DIRECTIONS: Please copy each line of the data that includes the string "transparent".

PROVIDED DATA:
******************************

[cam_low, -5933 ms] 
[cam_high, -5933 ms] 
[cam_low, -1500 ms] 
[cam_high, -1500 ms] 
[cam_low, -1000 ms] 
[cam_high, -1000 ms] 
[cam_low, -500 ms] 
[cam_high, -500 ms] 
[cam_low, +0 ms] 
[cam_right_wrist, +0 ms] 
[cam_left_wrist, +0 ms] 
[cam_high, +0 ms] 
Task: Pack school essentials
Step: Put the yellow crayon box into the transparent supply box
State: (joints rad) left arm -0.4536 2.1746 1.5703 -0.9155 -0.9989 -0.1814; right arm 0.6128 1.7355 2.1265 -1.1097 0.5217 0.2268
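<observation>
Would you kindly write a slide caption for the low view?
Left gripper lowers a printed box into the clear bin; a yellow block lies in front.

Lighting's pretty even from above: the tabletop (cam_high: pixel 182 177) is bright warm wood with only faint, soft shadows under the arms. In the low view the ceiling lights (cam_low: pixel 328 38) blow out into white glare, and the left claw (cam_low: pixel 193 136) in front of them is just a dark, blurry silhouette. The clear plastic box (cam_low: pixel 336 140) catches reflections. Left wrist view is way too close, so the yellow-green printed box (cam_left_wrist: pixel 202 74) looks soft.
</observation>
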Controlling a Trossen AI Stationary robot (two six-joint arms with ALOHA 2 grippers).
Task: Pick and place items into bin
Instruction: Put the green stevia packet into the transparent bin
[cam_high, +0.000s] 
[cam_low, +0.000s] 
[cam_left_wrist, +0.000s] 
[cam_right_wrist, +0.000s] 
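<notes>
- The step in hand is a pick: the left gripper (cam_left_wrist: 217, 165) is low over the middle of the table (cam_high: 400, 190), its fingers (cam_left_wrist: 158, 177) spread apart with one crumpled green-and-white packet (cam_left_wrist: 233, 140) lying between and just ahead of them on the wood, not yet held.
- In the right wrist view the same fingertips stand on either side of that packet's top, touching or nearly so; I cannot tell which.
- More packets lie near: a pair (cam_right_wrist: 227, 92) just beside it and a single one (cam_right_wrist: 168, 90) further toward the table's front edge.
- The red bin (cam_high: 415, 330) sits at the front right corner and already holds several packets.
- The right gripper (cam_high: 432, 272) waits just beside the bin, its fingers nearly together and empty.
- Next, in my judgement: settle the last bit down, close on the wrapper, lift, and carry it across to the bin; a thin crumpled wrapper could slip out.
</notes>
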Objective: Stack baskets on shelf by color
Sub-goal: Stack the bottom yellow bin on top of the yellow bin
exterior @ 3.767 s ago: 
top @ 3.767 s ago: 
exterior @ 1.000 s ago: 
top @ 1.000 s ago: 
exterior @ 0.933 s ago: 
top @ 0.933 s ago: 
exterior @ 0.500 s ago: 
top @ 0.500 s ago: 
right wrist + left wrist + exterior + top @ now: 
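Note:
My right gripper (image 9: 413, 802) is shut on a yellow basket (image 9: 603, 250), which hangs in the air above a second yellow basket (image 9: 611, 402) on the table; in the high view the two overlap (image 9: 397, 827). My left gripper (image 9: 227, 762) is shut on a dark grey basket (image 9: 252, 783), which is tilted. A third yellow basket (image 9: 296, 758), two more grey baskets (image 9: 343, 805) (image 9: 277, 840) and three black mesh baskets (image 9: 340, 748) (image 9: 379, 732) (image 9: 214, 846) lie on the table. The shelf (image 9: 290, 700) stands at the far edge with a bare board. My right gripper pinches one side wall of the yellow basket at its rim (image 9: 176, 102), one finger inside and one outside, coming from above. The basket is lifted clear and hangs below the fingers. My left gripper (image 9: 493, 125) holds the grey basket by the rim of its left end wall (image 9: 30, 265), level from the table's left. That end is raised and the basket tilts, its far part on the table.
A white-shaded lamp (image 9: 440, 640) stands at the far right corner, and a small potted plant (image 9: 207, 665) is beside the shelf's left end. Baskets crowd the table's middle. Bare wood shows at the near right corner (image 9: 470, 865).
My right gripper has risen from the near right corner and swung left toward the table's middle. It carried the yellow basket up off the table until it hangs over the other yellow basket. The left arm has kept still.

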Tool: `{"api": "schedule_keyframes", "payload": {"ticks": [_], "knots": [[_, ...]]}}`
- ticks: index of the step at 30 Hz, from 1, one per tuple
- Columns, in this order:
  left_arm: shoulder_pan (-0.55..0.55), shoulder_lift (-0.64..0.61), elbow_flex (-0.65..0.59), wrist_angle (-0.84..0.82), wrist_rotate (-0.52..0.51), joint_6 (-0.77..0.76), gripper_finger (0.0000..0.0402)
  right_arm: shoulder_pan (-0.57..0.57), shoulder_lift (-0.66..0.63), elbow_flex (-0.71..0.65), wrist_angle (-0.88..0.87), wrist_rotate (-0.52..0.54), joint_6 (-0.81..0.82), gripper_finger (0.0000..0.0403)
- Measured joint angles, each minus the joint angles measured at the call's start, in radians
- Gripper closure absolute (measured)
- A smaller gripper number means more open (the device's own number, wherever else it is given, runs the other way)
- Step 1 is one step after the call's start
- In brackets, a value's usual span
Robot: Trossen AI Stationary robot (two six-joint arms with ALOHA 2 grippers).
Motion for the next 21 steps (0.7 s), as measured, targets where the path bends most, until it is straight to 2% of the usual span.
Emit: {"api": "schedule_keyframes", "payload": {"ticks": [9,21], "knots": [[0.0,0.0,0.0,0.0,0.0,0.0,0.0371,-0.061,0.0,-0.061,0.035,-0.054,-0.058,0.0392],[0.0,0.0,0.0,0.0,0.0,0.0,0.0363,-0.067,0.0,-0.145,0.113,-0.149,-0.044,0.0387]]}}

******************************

OUTPUT OF THE EXERCISE:
Step: Put the yellow crayon box into the transparent supply box
Instruction: Put the green stevia packet into the transparent bin

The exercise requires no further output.